Where does the word "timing" occur in the entries below? Copy every line that has it.

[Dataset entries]
---------------

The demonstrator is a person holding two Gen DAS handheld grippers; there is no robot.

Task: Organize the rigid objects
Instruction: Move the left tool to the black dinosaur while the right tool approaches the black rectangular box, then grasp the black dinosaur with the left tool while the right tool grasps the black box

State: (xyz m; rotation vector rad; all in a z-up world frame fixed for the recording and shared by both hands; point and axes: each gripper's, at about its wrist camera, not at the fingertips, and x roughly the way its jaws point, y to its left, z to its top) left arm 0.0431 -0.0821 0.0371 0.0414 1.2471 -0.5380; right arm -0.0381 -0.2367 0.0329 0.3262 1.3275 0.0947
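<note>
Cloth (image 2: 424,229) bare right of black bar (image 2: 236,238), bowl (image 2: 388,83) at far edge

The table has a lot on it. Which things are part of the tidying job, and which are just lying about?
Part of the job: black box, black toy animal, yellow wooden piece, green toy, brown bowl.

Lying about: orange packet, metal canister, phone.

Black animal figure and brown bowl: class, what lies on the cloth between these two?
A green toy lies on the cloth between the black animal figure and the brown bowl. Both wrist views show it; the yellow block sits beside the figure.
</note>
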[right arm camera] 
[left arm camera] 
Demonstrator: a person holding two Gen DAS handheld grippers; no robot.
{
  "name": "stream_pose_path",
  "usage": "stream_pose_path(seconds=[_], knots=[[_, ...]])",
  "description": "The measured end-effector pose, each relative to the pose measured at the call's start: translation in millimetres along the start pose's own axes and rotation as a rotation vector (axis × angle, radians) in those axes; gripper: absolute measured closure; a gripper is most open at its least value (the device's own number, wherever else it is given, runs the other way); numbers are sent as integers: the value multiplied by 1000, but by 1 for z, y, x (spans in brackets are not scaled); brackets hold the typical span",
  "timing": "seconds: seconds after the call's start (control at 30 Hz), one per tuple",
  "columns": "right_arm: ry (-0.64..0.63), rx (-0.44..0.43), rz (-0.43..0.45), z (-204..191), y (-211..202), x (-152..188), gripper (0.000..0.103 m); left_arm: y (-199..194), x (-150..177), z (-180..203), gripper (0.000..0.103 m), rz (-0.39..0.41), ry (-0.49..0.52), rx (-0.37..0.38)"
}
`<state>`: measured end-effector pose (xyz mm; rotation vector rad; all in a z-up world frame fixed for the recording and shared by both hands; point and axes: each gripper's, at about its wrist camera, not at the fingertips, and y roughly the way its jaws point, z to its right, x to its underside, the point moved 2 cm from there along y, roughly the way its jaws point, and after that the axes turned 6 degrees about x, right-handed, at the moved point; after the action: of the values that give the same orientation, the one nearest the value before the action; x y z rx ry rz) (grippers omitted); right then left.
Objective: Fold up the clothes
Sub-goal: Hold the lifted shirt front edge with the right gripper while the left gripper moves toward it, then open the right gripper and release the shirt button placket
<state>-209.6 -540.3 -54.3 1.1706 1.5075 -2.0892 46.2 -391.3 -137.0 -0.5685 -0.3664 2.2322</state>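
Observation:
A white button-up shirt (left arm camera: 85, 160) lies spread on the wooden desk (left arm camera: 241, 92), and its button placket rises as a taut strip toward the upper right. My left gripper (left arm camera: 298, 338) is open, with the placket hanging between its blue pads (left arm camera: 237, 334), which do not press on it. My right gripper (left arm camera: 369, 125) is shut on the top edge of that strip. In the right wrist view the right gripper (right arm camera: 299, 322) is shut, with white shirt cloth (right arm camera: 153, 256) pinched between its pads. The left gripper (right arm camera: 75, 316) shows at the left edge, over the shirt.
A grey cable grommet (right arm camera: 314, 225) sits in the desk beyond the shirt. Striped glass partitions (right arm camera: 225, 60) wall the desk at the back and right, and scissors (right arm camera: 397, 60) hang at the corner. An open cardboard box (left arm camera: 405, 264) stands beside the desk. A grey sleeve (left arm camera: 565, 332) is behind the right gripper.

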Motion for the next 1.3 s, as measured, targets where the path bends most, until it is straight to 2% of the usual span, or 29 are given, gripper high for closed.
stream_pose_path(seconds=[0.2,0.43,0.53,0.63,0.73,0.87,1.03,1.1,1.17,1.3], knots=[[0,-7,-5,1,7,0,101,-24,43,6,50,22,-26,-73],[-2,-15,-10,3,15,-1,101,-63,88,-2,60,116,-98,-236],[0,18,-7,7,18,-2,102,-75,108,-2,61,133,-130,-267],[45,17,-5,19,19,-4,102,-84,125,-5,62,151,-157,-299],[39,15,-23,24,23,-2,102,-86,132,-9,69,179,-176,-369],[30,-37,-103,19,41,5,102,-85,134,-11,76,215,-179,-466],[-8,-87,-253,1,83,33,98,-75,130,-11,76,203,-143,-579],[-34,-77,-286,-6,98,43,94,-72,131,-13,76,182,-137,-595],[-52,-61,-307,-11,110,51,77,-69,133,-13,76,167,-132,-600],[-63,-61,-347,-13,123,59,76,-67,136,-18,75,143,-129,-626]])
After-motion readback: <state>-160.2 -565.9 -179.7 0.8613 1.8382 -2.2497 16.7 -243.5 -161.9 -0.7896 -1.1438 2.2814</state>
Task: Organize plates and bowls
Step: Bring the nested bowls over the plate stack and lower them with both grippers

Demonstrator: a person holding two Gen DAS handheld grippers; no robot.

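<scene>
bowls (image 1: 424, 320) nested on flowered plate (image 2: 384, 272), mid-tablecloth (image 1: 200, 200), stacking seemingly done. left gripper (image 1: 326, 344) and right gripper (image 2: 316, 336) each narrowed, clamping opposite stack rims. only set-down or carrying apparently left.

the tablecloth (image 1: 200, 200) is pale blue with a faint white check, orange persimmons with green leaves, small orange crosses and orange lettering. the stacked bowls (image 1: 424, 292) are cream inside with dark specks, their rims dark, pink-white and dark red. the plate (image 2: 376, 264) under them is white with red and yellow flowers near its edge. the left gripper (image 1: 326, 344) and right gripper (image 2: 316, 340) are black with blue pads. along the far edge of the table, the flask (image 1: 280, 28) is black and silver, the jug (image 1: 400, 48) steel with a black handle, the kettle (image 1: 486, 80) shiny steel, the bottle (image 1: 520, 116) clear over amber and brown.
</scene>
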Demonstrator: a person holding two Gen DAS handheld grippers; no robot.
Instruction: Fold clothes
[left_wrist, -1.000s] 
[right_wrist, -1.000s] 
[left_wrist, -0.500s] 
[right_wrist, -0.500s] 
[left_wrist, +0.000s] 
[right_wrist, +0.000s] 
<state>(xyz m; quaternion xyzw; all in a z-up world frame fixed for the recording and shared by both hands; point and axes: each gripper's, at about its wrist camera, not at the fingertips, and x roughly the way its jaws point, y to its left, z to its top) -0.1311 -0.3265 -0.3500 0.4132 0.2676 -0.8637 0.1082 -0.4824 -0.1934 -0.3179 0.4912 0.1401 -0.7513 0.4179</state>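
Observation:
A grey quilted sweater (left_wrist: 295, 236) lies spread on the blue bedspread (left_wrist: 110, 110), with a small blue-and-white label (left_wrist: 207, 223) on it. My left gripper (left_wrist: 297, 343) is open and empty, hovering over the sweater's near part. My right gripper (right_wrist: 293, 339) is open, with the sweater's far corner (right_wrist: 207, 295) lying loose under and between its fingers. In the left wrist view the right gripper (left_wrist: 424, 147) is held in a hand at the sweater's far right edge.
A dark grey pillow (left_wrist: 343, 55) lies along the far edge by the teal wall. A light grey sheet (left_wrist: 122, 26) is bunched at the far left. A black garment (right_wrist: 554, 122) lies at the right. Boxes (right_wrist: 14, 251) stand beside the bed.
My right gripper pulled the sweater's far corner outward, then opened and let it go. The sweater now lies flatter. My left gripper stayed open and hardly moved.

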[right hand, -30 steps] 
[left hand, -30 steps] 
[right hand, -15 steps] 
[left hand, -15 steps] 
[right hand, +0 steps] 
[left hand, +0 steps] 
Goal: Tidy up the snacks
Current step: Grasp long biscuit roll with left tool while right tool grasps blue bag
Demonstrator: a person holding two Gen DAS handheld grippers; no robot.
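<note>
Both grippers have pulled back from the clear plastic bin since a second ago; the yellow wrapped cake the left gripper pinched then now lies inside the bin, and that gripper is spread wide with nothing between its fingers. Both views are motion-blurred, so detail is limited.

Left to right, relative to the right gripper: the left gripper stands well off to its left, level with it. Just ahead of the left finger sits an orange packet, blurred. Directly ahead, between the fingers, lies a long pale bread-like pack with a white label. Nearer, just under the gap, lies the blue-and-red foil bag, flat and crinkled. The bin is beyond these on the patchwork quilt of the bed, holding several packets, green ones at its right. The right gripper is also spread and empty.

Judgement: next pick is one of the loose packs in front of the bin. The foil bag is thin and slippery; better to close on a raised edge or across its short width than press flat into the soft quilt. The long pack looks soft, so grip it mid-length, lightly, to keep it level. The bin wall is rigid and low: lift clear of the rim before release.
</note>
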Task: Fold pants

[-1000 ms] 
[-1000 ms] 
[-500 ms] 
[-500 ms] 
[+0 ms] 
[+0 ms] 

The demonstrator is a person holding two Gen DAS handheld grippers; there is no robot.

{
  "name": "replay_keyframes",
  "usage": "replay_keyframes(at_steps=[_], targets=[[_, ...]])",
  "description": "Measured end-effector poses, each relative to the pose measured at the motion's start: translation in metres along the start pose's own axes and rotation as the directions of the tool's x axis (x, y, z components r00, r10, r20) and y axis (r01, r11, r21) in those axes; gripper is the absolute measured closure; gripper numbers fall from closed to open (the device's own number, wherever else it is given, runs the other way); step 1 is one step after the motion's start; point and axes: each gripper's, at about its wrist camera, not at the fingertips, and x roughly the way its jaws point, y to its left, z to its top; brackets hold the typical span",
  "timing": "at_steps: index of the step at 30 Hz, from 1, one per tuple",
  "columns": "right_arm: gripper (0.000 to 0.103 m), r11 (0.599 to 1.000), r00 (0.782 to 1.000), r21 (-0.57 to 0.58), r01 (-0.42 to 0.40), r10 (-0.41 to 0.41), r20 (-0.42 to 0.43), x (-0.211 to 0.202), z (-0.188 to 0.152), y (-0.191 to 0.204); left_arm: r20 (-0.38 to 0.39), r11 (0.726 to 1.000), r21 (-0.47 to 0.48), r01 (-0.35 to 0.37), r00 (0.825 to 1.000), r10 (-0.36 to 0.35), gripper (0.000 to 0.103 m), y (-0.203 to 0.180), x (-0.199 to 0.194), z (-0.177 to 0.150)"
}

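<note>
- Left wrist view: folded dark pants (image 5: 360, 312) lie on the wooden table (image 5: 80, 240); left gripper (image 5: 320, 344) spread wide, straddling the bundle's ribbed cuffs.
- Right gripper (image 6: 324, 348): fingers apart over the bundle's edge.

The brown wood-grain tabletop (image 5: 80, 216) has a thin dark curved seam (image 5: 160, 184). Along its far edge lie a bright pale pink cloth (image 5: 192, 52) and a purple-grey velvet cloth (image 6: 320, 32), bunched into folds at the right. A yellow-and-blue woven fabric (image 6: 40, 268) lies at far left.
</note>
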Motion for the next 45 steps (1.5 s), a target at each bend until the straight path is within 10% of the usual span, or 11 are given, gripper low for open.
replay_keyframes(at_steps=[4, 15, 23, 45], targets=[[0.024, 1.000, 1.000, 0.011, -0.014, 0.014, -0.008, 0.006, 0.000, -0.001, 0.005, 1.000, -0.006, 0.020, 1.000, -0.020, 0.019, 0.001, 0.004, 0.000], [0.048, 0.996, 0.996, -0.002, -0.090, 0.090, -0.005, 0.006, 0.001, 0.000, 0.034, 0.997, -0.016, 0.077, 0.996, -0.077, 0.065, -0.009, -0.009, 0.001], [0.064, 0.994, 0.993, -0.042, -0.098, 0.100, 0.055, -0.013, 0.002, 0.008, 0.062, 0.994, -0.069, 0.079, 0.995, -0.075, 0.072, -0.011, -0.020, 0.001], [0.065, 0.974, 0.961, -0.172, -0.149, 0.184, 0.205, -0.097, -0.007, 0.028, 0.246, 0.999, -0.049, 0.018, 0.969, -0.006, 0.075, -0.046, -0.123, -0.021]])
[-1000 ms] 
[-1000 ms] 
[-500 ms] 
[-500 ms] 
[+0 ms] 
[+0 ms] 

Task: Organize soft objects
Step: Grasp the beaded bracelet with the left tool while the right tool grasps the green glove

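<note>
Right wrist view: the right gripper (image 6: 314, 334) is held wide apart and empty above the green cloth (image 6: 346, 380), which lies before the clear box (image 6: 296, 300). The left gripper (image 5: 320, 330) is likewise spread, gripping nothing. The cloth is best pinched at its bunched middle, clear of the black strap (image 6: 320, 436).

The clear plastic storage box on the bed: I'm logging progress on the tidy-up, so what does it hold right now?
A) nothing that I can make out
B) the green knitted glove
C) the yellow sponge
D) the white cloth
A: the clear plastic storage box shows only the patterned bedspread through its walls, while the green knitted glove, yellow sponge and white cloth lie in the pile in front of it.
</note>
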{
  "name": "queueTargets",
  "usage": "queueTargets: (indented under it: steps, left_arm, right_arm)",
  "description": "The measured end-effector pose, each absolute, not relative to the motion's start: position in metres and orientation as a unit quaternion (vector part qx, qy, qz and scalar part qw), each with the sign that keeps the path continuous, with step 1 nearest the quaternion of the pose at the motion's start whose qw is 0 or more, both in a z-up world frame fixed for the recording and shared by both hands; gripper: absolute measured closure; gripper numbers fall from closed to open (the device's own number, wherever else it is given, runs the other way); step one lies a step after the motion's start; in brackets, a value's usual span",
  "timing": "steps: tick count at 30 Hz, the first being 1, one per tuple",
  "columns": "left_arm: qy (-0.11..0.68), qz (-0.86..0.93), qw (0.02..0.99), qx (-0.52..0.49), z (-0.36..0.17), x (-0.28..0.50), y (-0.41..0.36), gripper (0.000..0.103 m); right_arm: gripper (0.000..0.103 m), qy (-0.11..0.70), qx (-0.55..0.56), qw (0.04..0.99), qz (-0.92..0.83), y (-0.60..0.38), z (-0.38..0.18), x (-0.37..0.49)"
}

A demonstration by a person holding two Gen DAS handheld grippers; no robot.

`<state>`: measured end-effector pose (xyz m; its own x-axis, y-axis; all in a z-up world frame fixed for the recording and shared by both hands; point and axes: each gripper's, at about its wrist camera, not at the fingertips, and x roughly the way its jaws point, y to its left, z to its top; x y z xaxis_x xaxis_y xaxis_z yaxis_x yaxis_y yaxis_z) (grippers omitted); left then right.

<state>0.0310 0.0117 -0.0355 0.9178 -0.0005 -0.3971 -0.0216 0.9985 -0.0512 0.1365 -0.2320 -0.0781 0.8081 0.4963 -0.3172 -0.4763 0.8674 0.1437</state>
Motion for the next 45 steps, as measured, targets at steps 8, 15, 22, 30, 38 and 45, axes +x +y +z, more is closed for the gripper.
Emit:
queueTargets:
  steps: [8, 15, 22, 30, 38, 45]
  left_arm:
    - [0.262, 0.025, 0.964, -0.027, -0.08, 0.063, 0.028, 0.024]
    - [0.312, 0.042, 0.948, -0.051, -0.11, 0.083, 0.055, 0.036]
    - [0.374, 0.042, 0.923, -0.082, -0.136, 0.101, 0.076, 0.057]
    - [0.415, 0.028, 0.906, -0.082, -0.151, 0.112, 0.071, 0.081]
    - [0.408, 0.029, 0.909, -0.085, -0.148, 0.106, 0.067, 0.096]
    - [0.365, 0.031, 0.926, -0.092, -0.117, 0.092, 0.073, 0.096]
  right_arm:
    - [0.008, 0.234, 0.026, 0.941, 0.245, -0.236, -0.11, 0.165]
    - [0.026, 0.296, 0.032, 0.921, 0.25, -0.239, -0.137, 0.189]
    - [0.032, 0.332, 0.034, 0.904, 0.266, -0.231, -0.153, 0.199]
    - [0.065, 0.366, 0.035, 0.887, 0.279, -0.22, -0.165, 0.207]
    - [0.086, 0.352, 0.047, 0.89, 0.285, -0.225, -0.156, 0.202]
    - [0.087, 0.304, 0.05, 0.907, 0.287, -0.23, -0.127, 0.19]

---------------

Response area:
  "timing": "seconds: seconds after the call's start (control at 30 Hz), one per tuple",
  "timing": "at_steps: index of the step at 30 Hz, from 1, one per tuple",
  "timing": "steps: tick count at 30 Hz, the first being 1, one per tuple",

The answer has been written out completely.